■ **Source material**
━━━━━━━━━━━━━━━━

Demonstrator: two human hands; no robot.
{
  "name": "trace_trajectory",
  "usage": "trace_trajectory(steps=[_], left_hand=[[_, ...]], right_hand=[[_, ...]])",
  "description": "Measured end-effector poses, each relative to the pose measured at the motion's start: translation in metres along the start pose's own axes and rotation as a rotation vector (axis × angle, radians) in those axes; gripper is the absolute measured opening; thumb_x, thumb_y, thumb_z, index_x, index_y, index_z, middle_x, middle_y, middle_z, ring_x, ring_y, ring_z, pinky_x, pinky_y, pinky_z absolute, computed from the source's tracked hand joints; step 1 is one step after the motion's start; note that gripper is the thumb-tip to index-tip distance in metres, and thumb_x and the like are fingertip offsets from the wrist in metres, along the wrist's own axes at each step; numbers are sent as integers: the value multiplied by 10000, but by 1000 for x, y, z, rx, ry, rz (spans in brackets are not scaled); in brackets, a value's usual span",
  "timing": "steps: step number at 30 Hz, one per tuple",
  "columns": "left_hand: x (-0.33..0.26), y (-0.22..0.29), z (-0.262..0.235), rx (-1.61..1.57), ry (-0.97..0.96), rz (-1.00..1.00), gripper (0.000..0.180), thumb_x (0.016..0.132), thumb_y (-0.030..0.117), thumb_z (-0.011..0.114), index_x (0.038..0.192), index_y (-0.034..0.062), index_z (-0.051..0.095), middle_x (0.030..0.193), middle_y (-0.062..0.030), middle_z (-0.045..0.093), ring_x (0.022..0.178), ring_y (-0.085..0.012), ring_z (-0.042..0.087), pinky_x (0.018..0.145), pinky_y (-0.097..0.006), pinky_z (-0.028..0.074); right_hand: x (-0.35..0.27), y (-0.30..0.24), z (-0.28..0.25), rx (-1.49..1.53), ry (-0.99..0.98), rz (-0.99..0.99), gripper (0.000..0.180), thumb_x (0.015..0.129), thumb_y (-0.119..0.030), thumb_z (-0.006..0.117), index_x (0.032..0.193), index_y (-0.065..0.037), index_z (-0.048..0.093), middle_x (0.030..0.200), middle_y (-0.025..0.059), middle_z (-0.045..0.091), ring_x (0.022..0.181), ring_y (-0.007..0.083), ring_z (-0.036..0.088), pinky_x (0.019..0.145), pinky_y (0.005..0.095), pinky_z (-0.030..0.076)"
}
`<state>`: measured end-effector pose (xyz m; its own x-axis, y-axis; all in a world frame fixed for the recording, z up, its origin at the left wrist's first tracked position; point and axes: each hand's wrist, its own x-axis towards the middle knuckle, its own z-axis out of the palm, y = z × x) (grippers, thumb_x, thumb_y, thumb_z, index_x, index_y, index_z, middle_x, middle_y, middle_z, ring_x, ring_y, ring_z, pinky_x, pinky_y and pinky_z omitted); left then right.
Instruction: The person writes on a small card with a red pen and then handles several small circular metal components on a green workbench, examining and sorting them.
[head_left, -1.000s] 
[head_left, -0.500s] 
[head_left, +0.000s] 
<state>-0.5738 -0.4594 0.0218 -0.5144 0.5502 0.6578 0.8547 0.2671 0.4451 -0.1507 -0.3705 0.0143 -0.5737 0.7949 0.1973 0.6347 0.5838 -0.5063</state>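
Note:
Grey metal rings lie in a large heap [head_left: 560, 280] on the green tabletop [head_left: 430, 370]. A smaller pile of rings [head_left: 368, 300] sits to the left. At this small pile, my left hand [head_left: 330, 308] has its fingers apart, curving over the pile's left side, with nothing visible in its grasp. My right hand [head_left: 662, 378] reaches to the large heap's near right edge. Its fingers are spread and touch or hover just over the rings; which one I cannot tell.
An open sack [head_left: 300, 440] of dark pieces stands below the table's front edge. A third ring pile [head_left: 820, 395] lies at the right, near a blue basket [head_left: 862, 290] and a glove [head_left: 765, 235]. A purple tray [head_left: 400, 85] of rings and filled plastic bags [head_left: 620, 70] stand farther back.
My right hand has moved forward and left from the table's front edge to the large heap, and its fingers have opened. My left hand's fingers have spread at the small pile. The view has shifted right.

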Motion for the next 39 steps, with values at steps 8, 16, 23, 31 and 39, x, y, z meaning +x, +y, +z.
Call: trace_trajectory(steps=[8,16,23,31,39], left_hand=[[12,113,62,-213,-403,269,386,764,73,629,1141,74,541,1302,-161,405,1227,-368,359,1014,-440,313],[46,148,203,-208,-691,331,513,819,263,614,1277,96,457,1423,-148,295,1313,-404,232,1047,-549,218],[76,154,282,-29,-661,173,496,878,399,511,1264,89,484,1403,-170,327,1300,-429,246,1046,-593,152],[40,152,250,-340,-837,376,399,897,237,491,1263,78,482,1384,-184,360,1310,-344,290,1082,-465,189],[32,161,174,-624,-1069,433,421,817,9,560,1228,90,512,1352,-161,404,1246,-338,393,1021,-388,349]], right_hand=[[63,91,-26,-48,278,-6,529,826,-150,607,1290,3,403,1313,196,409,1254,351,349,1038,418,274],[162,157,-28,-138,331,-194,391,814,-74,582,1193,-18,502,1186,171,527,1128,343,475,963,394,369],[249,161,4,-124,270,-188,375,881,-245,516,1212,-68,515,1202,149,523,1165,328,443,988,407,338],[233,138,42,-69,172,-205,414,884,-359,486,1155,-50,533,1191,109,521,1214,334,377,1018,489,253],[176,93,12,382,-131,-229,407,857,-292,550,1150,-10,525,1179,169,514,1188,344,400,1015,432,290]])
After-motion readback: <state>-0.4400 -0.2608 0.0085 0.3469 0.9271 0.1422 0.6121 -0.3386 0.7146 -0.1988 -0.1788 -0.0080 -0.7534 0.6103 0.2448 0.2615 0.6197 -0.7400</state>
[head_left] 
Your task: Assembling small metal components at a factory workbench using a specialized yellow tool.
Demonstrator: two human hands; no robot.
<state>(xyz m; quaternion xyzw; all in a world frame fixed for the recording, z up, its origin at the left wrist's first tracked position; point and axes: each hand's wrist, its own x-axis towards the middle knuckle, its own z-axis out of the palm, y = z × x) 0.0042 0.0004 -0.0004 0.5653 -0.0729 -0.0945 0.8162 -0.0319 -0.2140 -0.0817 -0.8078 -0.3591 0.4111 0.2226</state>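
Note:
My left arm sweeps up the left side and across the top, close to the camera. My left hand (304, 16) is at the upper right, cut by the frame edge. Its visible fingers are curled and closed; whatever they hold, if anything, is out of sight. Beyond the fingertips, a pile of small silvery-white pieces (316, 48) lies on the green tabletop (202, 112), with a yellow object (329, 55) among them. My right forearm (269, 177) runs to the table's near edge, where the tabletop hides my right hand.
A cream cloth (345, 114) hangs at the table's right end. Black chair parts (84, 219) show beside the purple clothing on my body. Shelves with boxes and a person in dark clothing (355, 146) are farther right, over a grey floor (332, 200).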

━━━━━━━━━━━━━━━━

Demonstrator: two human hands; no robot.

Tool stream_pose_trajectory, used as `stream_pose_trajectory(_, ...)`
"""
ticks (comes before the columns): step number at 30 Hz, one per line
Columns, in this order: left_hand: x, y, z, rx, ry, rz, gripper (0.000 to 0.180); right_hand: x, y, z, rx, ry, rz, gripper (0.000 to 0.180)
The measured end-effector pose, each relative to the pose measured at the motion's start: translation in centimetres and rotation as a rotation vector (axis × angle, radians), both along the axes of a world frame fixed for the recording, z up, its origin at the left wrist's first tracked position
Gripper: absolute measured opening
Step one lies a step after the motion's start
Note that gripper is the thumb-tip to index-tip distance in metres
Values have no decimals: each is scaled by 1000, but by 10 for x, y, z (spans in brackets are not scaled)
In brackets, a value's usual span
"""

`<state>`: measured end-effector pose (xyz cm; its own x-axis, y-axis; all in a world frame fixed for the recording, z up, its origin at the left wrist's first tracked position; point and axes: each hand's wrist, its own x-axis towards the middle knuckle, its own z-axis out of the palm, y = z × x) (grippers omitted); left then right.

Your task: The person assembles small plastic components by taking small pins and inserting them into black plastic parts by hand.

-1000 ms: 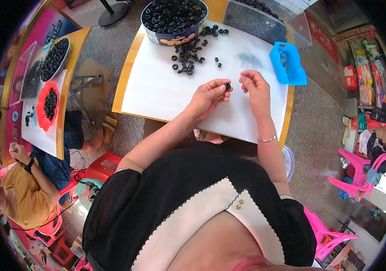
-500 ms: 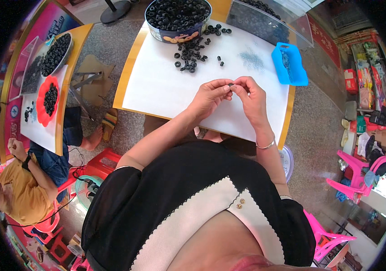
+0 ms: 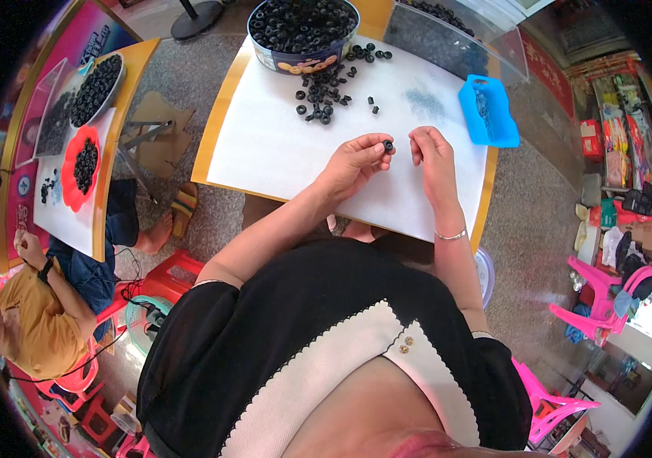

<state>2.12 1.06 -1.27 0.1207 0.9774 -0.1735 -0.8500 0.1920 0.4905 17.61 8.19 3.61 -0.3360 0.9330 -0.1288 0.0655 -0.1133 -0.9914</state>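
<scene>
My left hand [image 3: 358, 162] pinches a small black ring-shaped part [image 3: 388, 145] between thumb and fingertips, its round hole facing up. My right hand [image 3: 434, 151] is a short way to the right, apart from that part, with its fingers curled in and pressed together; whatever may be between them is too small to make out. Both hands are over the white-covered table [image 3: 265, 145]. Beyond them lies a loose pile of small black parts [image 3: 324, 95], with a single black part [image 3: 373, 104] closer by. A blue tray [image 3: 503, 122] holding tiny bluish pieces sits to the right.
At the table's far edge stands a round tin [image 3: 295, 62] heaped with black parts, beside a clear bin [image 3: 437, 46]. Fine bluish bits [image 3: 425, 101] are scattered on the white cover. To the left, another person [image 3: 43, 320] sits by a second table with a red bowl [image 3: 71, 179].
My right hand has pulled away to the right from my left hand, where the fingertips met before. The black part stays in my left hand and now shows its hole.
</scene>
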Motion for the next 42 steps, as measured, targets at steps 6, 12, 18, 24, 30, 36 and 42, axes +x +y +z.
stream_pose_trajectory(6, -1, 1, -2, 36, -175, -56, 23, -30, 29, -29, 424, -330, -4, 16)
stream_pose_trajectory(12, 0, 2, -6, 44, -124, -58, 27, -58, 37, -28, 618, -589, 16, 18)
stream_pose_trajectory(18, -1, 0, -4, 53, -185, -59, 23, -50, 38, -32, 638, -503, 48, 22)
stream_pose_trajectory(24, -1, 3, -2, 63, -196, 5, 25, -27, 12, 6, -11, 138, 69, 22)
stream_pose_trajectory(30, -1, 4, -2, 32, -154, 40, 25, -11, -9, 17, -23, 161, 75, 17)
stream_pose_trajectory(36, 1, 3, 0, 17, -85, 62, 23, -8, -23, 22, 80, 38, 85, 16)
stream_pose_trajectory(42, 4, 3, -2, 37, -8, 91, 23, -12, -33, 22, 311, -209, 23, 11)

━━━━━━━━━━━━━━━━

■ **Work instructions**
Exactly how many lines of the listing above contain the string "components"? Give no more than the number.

■ **Expected answer**
3